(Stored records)

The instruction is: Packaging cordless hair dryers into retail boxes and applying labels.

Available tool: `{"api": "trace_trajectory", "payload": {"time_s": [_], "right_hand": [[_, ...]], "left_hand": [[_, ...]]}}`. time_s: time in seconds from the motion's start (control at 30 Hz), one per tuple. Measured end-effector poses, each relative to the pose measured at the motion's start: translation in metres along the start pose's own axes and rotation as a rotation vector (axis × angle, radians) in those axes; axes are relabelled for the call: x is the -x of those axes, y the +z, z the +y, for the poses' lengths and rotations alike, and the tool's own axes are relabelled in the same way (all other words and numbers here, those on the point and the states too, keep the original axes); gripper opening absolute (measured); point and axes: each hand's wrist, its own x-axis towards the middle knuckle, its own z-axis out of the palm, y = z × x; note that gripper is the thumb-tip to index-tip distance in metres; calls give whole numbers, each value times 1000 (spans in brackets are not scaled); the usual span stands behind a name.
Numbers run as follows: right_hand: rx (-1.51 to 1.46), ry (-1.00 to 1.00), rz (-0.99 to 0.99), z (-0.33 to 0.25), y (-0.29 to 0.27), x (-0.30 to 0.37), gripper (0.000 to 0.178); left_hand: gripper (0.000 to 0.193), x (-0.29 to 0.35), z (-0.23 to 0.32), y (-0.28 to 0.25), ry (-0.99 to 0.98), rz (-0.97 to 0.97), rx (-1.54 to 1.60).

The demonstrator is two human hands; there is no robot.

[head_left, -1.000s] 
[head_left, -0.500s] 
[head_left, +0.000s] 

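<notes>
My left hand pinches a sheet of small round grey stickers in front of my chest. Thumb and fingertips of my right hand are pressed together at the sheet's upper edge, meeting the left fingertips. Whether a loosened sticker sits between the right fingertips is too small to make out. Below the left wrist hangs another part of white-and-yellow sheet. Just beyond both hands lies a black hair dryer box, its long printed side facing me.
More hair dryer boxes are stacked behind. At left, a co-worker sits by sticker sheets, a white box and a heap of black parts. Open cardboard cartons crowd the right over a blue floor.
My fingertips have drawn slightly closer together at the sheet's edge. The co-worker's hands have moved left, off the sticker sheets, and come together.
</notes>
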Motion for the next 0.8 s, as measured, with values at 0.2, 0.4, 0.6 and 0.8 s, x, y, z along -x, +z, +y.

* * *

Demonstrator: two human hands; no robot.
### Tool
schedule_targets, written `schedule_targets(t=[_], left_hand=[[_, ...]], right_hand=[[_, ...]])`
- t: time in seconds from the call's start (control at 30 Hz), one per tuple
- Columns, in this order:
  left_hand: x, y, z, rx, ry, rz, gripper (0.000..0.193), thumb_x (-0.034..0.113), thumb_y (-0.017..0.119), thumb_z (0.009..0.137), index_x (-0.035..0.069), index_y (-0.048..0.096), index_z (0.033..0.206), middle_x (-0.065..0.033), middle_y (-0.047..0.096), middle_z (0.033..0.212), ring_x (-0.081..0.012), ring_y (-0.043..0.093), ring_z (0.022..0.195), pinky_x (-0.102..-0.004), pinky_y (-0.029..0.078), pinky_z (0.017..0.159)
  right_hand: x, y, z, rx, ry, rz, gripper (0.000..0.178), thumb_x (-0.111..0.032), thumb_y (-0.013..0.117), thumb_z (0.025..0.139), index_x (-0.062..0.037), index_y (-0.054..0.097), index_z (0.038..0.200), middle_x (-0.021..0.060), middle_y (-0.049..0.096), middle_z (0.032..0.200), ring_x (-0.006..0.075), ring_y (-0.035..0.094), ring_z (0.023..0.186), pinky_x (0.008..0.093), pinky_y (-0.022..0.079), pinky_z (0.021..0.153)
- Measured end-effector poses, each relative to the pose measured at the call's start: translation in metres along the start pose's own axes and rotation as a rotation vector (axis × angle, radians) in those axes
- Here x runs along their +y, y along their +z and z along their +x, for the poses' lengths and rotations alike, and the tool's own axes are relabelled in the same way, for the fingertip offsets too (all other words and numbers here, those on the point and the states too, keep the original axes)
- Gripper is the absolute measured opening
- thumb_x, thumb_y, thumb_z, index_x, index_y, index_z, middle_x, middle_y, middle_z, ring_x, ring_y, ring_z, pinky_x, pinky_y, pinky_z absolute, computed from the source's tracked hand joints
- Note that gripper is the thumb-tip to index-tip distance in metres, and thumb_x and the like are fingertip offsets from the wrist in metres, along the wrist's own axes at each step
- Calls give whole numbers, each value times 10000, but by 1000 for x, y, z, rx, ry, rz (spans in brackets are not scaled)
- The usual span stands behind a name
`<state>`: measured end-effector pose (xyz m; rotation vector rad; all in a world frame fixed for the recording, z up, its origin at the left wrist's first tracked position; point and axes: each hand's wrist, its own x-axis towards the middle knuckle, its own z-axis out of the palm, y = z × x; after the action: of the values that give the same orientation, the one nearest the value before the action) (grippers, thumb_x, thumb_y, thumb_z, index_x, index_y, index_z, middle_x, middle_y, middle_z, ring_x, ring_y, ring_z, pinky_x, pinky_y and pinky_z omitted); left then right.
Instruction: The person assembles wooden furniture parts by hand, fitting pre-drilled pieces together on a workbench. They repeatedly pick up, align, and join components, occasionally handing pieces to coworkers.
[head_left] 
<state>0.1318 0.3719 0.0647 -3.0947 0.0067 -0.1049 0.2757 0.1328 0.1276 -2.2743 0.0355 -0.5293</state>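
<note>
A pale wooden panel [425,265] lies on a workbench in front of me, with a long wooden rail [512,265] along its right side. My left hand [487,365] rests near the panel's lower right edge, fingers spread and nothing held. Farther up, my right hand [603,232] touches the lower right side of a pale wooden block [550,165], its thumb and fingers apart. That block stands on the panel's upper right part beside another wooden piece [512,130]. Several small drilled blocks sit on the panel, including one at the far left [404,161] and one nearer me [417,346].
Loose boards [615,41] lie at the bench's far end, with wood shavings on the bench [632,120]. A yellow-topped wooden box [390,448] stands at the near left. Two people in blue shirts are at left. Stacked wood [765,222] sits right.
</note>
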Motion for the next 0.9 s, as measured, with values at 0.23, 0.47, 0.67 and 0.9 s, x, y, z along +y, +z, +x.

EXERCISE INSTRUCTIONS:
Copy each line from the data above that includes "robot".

REPLY:
The demonstrator is two human hands; there is no robot.
Demonstrator: two human hands; no robot.

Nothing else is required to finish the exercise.